Петр вскочил на подножку последнего вагона. Проводник сердито ткнул в спину флажком.
— Хватит провожаться. Лезь в тамбур.
7
Главный металлург Дарьин, в распоряжение которого директор завода послал Петра, был застенчивым человеком. Говорил он мало и таким робким тоном, будто стыдился своих слов. Он мгновенно опускал веки, если собеседник взглядывал в его чуть выпуклые песочного цвета глаза. В проектном отделе работала жена Дарьина. Она часто произносила слово «очень», причем с твердым окончанием, поэтому заводоуправлении называли ее между собой «Очен». Она часто входила в кабинет мужа, чтобы посмотреть, не курит ли он, и если видела в пепельнице окурки, опрашивала с ноткой отчаяния в голосе:
— Костя, ты, наверное, опять дымил?

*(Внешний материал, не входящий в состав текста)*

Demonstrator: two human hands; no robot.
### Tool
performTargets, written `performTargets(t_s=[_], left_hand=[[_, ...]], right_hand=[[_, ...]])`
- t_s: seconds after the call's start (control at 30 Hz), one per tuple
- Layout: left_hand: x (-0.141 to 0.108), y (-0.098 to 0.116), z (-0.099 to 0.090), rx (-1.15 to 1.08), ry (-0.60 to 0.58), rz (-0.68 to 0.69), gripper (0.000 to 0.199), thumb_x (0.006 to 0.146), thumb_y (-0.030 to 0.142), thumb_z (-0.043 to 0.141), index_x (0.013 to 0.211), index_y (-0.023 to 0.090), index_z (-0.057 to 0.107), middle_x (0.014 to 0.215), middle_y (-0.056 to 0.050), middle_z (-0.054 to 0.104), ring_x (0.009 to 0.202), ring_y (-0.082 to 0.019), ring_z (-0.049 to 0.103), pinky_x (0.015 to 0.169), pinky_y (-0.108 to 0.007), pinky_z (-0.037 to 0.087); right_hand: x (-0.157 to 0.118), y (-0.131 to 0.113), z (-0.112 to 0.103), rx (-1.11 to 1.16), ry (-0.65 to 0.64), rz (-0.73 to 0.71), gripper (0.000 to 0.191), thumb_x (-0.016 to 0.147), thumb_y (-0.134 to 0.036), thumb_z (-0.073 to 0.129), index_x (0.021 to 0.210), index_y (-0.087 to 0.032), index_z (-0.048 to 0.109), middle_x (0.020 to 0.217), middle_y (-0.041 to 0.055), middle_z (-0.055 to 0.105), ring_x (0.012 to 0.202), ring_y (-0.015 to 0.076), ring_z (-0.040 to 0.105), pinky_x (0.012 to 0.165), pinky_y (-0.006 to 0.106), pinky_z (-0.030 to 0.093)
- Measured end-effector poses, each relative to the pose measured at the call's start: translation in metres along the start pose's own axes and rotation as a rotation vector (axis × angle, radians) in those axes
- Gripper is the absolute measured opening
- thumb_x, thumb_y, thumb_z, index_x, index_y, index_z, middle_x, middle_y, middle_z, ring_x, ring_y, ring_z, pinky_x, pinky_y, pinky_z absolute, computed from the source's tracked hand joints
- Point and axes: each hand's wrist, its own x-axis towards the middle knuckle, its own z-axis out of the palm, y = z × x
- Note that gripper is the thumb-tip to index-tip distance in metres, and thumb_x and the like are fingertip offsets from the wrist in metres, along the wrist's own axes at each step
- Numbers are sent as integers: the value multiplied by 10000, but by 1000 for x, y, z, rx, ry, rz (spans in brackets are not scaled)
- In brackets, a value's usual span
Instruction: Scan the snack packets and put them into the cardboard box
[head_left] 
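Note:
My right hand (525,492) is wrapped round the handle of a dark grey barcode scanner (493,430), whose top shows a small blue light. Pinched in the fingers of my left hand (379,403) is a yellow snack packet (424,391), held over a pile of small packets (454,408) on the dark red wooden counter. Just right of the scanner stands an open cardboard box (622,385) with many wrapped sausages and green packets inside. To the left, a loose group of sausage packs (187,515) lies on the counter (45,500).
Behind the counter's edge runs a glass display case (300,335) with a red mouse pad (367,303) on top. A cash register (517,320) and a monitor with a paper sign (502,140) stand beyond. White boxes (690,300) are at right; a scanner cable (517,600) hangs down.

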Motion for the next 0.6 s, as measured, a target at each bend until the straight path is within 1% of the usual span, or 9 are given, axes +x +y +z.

У тебя же очен плохое здоровье.
— Да, да, верно, плохое, — соглашался Дарьин, хотя никогда ничем не болел. — Клянусь тебе, Виктория, я даже не прикасался к папироске.
— Правда?
— Правда.
— Спасибо, Костя, умница ты у меня!
Когда Виктория уходила, Дарьин совестливо тер лоб, вздыхал, затем выдвигал ящик стола, закуривал, жадно глотал дым и выпускал его на жужжащий пропеллер настольного вентилятора.
Петру понравилось, что Дарьин, знакомясь с ним, не потребовал диплом и вкладыш, не докучал анкетными вопросами, а лишь поинтересовался:
— Не откажетесь, если я прикреплю вас к одному экспериментальному участку?
— Не откажусь.
Дарьин привел его в длинное кирпичное здание. Неподалеку от распахнутых ворот лязгали и рокотали тележки конвейера. От гулких, словно спрессованных звуков, что вырывались из пузатого тигля, от треска электрической печи, которая выбрасывала сквозь щель заслонки матово-синие лучи, от стука формовочных машин Петр оглох и завертел головой. Дарьин наклонился к его уху:
— Ничего, привыкнете. Смотрите сюда, — и указал в сторону вагранки, возле которой, слегка приседая, двигались разливщики, подводя под раструб ковш с тяжело колышущимся чугуном.
Когда ковш установили, грузный вагранщик толкнул вверх какую-то ручку — и в расщелину между раструбом и ковшом выплеснулось зеркальное пламя. Резкой болью пронзило глаза Петра; в воздухе, как стало казаться ему, зашевелилась, расходясь кругами, зеленая рябь.
— Извините. Не предупредил! — крикнул Дарьин, что-то прислонив к переносью Петра. Тот открыл глаза и увидел синие стекла, за ними ковш, раструб и выносящиеся из расщелины оранжевые капли.